Warning: this project adheres to Semantic Versioning, but the API is likely to change a lot before the release of a stable 1.0.


All the following features are enabled by default, but can be disabled and cherry-picked using the default-features = false option in the Cargo.toml manifest of your project:

  • memchr - Use the memchr library to improve parser speed when searching for a particular character in a buffer.
  • threading - Use a multi-threaded parser (additionally depending on crossbeam-channel), which can greatly improve the parser speed if parsing is CPU-bound.
  • smartstring - Use the smartstring library to reduce heap allocation for identifiers and string data.
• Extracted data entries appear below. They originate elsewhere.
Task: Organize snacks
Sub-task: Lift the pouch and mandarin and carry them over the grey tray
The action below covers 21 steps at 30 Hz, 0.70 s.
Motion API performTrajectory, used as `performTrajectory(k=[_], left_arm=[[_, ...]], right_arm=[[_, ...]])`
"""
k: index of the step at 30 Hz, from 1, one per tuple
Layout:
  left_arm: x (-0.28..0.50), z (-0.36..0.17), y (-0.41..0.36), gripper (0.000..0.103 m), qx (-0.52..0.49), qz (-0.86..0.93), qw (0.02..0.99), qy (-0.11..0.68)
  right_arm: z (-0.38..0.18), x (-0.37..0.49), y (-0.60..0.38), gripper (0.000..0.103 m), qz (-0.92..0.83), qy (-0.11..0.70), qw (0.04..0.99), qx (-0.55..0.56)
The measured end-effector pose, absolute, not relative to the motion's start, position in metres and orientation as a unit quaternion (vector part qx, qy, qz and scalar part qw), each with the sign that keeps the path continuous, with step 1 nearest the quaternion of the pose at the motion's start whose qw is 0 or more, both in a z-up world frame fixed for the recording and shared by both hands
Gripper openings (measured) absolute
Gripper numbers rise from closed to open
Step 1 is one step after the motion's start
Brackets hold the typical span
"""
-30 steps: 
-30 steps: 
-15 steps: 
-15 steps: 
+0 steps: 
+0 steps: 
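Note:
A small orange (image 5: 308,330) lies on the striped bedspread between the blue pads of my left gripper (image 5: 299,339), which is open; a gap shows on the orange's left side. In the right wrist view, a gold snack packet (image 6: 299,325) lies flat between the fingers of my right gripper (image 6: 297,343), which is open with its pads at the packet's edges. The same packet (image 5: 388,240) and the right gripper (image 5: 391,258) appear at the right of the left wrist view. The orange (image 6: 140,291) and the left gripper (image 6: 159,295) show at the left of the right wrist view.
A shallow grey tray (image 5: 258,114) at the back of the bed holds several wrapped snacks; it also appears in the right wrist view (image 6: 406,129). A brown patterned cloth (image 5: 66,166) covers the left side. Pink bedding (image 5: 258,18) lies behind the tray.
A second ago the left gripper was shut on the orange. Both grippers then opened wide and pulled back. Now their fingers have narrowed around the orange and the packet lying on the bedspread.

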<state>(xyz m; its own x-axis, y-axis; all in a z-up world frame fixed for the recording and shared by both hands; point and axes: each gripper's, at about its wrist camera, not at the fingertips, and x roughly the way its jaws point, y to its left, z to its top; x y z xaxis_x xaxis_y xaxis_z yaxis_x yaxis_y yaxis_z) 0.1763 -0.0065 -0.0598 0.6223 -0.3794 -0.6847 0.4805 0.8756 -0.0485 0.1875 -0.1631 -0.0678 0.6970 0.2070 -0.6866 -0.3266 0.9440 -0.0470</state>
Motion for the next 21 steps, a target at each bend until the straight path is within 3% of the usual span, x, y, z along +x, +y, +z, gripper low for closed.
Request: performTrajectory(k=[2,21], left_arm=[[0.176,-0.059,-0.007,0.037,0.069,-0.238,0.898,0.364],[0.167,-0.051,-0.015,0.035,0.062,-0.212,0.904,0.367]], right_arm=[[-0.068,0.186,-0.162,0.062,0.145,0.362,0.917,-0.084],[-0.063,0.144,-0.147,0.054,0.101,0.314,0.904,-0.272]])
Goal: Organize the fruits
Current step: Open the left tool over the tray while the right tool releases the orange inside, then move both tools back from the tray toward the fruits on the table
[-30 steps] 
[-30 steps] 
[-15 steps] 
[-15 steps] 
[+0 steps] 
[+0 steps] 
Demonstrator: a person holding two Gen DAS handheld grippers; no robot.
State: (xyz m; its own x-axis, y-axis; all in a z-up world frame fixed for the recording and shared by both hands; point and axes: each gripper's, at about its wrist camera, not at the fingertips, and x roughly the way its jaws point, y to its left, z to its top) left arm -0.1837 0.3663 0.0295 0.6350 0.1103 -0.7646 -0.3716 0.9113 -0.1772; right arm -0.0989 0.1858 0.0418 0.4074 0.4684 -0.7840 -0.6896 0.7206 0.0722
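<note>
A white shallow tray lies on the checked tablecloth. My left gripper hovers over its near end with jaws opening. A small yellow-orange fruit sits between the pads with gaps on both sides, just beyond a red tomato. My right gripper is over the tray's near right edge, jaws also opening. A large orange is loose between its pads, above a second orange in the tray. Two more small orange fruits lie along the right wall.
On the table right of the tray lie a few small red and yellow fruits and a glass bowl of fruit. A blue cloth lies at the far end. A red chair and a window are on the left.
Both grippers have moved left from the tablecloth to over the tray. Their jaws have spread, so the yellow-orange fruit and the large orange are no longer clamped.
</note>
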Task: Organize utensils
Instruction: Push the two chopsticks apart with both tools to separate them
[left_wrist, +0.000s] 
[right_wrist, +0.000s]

Add fastobo to the [dependencies] sections of your Cargo.toml manifest:

fastobo = "0.15.2"

The top-level fastobo module provides several functions to parse an OboDoc. Use fastobo::from_reader to load an OBO document from a BufRead implementor (use std::io::BufReader if needed):

extern crate fastobo;
extern crate ureq;

fn main() {
    let response = ureq::get("http://purl.obolibrary.org/obo/ms.obo").call();
    let mut reader = std::io::BufReader::new(response.unwrap().into_reader());

    match fastobo::from_reader(&mut reader) {
        Ok(doc) => println!("Number of MS entities: {}", doc.entities().len()),
        Err(e) => panic!("Could not parse the Mass-Spec Ontology: {}", e),

See also

  • fastobo-syntax: Standalone pest parser for the OBO format version 1.4.
  • fastobo-graphs: Data model and serde implementation of the OBO graphs specification, with conversion traits from and to OBO.
  • fastobo-py: Idiomatic Python bindings to this crate.
  • fastobo-validator: Standalone CLI to validate OBO files against the specification.
  • horned-functional: Parser for OWL2 Functional Syntax (can be used to parse owl-axioms clauses).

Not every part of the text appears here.